Here the traveler paused and the young man grew thirsty for the nectar, for he did not wish to perish and go to the unknown place all men went.

The traveler continued. “But know this, young man – in each blessing there is a torment – in each boon, a curse. He who drinks shall know them both as well as his own name.”

Heavily, the old traveler sat on the dusty ground and let fall there the vessel. His shoulders he did stretch and the bones there did crack as the old traveler rested his weary feet.

“Tell me then,” the old man asked, “will you drink?”

Others, more wise than he, might have heeded the old traveler’s warnings. But the youth was foolish and afraid, and to him, the future was as distant and unreachable as the full moon.

The youth drank deeply of the Goddess’s nectar until the vessel was nearly emptied, as the old man watched and smiled. Eventually, the young man picked up the vessel to retrieve the final remnants of the sweet nectar from the bottom.

When he put down the empty jug, the old man was gone, the torch cold, and the young man alone.


I met Cynthia at the opera. Classical music is one of the few performance arts I still enjoy. I find it orders my fragmented mind.

The Opera was Norma. I have seen it over one hundred times. I was there, at the Teatro alla Scala in Milan, and wept along with the rest of them as Norma leaped into the flames.

Cynthia was sitting beside me, an empty seat between us. She was not supposed to be alone, I would later find out. In my experience fate often uses such simple tricks to its varied ends.

She looked at me during the first Act, her face shining lightly in the afterglow from the stage, her body in shadow. I know she looked because she told me months later as we lay on the grass in Central Park.

Instincts I still cannot define made me look back at her in Act two, her delicate hands folded across her lap, tears in her eyes. I knew if I ever touched those hands I could never relinquish them.
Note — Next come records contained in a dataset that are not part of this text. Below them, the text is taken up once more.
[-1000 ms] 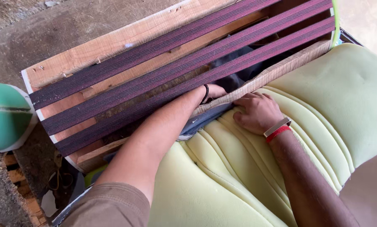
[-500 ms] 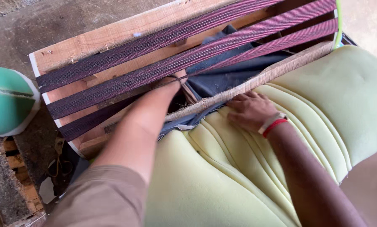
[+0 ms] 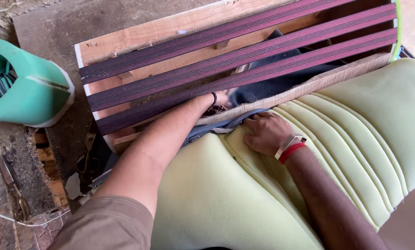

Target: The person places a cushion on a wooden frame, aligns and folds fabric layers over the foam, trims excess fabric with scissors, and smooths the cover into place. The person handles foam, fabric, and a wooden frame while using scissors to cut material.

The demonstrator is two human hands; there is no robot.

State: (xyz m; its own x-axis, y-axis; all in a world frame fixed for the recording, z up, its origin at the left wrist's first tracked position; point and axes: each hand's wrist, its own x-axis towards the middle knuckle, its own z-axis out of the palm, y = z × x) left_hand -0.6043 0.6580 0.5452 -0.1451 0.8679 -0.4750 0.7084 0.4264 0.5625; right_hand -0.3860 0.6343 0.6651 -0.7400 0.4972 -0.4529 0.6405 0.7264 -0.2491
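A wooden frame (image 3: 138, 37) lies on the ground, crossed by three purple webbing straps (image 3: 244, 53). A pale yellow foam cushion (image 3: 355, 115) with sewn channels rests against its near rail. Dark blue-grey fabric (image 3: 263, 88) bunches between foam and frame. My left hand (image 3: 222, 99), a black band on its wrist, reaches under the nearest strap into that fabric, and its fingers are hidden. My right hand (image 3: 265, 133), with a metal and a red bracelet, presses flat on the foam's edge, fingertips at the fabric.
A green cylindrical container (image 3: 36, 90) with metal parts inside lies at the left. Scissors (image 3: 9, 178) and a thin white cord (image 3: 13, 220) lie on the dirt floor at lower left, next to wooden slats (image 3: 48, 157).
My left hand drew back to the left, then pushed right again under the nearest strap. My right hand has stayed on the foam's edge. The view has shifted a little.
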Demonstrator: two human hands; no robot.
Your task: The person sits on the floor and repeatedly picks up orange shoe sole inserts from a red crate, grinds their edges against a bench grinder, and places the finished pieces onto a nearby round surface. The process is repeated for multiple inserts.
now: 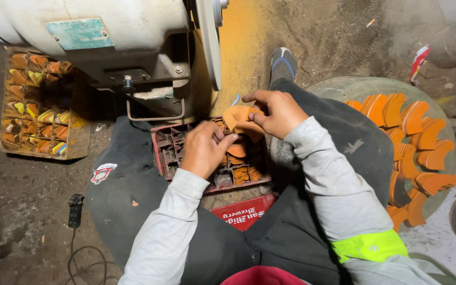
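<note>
Both my hands meet over a red divided crate [160,148] between my knees. My right hand [275,112] pinches a thin orange curved leather-like piece [237,119] at its right edge. My left hand [204,148] touches the same piece from below left, fingers bent on its lower edge. The crate's compartments hold several more orange pieces [243,171]. Directly ahead sits a grey motor-driven grinding machine [106,37] with a thin upright disc [210,39].
A round basin [344,84] at my right carries several stacked orange curved pieces [415,142]. A second crate [75,145] of orange and yellow pieces stands at the left of the machine. A black plug and cable [75,211] lie on the dirt floor. My foot [282,63] rests beyond the crate.
</note>
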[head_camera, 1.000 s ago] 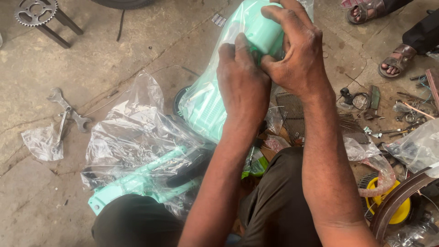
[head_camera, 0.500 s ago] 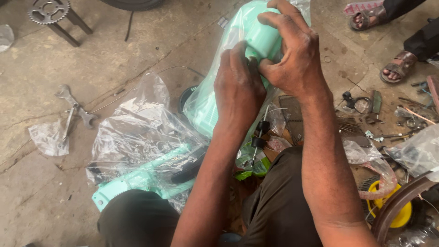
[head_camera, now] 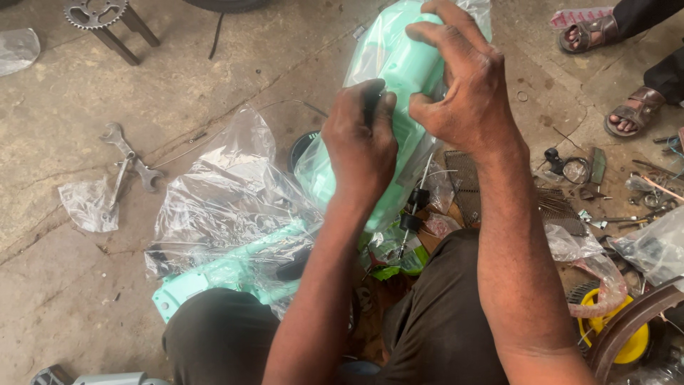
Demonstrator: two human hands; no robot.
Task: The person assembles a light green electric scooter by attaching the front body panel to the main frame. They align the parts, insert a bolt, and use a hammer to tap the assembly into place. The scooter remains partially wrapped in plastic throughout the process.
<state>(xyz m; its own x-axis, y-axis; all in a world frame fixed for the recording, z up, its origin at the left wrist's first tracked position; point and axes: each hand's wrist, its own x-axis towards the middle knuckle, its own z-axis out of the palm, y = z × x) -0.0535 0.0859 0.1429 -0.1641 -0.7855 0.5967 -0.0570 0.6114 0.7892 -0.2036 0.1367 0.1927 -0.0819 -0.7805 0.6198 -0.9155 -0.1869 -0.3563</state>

Knowing this, I chose to say nothing and left in the dark without a word. But as I left the opera house and walked down one half of the split spiral staircase covered in red velvet, I saw her coming down the other half toward me.

We met at the intersection of the steps, Norma’s final aria playing on the tinny house speakers. We did not say a single word beyond those which passed between us in silence. We left together, hand in hand.

Our love affair was a marvel – no less because of the depth of feeling for one another than for the fact that it proved I was still capable of human feeling all. How many times can one person lose everything and still retain the seed of compassion necessary to love another? I had thought the seed lost when I found Cynthia, but there it was, hidden beneath the ashes.

My love for Cynthia was so complete I did not even consider the inevitable loss she represented. Love is transubstantiation of a part of one’s own soul into the soul of another. We do this frightening thing with great difficulty, but also with a shared understanding that as passes the one we love, so to will we follow in time, spared from suffering.

But what if no merciful death awaits the forlorn lover? What if there is only an infinity spent broken, shattered into pieces?

I allowed myself to love Cynthia unconditionally, without a thought for that future, with eyes only for the living present. For four years I have lived in a dream more precious to me than life itself.

Then the sickness came, swift and vicious, and now we wait.

I have not told Cynthia the truth. She does not know that I am the young man who drank the Goddess’s nectar. She does not know that long after she is consumed by the Earth, struck down by the errant splitting of her own cells, I will linger, longing for her for the rest of time. More than anything, I wish to tell her these things, so that she might know me more completely before the end.

And yet, it is my silence which makes me certain of my love.

I dare not tell her the truth because I cannot bear to feel the pain she would feel for me.

Her heart is my heart now; her joy, my joy; her pain, my pain.

In each blessing a torment; In each boon a curse.